2. CvArr ** backproject: stores the Back Projection result and outputs it.
3. CvHistogram * hist: stores the histogram and inputs
The following provides the OpenCV code for calculating Back Projection.
1. Prepare an image that only contains the target to be tracked, convert the color space to the HSV space, and obtain the H component:
IplImage * target1_cvloadimage(%target.bmp ",-1); // load the image
IplImage * target_hsv = cvCreateImage (cvGetSize (target), IPL_DEPTH_8U, 3 );
IplImage * target_hue = cvCreateImage (cvGetSize (target), IPL_DEPTH_8U, 3 );
CvCvtColor (target, target_hsv, CV_BGR2HSV); // convert to HSV space
CvSplit (target_hsv, target_hue, NULL); // obtain the H component
2. Calculate the histogram of H component, I .e. 1D histogram:
IplImage * h_plane = cvCreateImage (cvGetSize (target_hsv), IPL_DEPTH_8U, 1 );
Int hist_size [] = {255}; // quantize the value of H to [0,255]
Float * ranges [] ={ {0,360}; // The value range of the H component is [0,360)

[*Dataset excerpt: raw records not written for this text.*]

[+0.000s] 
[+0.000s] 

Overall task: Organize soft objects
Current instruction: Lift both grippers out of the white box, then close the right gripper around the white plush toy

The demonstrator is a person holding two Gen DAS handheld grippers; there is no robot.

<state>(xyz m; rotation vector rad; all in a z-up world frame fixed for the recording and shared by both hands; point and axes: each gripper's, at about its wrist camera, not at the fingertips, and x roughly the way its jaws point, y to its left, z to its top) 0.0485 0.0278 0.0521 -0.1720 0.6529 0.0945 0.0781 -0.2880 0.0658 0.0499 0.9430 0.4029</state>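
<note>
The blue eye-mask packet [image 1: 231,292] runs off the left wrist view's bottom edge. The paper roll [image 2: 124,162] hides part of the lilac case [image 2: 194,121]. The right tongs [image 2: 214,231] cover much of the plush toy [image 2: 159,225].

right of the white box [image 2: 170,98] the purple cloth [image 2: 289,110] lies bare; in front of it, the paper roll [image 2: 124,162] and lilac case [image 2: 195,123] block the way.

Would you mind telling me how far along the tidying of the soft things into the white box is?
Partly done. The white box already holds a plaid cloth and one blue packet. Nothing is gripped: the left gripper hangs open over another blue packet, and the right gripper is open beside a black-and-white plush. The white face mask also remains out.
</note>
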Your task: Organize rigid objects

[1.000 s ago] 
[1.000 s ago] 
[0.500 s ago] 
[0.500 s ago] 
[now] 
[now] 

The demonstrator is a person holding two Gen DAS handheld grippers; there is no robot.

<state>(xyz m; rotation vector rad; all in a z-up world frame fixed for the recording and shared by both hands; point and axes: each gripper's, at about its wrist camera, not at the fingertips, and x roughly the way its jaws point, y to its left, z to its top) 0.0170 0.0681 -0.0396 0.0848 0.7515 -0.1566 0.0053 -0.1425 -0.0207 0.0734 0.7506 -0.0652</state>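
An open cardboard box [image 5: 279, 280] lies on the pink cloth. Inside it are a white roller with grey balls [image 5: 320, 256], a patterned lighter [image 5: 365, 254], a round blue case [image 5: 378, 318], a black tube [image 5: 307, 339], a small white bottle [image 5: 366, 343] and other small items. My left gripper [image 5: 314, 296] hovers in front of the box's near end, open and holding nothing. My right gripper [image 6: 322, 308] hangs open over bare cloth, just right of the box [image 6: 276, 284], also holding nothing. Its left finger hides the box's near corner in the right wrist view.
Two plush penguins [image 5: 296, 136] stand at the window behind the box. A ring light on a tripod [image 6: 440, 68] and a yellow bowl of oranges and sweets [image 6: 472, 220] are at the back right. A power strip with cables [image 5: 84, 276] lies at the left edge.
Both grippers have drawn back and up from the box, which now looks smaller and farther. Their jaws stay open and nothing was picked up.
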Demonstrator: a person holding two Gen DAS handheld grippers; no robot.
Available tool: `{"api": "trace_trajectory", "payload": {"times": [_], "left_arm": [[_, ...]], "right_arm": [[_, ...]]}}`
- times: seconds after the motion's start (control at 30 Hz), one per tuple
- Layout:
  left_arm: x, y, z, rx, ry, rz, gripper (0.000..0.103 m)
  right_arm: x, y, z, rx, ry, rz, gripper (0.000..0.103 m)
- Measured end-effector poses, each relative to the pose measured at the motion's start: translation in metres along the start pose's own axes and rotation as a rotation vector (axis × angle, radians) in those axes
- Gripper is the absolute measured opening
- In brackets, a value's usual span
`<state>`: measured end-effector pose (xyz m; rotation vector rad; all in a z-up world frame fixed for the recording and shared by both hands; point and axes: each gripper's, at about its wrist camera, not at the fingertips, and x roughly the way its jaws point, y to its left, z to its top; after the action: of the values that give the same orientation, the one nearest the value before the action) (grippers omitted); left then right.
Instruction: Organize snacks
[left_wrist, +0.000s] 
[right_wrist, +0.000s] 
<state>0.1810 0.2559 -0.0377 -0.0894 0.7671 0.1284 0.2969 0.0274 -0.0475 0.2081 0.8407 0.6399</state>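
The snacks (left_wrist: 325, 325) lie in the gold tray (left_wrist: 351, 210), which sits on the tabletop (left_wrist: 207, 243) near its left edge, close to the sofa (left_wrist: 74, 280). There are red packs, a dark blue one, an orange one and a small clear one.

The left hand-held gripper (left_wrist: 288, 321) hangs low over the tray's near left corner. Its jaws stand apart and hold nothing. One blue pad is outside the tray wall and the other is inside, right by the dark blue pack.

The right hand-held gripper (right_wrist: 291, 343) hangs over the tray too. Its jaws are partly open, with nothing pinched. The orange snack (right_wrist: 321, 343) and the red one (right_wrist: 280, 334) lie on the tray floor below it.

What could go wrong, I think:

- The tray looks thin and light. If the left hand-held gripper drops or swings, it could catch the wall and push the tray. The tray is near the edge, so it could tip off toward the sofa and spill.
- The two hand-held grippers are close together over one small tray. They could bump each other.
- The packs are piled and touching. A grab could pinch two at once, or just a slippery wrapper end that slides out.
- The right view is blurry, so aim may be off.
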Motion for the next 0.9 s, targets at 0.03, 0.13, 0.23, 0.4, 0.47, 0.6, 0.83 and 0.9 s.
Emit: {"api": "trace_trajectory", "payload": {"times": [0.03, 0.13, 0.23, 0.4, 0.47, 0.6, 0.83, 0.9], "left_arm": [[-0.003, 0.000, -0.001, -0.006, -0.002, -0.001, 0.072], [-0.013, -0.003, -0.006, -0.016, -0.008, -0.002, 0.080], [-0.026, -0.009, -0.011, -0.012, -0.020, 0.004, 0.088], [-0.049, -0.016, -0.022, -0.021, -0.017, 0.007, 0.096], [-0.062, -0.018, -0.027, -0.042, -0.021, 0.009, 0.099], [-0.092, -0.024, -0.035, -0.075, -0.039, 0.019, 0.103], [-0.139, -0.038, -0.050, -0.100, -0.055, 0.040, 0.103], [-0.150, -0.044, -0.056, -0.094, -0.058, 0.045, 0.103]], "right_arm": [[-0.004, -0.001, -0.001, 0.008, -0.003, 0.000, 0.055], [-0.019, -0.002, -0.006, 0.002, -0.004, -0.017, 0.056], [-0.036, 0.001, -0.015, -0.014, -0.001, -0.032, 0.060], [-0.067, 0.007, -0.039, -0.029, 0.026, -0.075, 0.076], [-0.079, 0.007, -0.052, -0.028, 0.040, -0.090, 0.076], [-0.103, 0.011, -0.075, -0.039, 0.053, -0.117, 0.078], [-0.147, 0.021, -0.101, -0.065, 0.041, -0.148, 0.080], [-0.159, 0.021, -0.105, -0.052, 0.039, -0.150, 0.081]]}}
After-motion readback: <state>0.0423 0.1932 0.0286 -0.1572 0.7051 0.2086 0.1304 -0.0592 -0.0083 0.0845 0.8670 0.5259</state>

CvHistogram * hist = cvCreateHist (1, hist_size, ranges, 1 );
CvCalcHist (& target_hue, hist, 0, NULL );
Here we need to consider the value range of the H component. The value range of the H component is [0,360). The value of this value range cannot be expressed by a byte. In order to be expressed by a byte, the H value needs to be quantified appropriately. Here we can quantify the range of H to [0,255].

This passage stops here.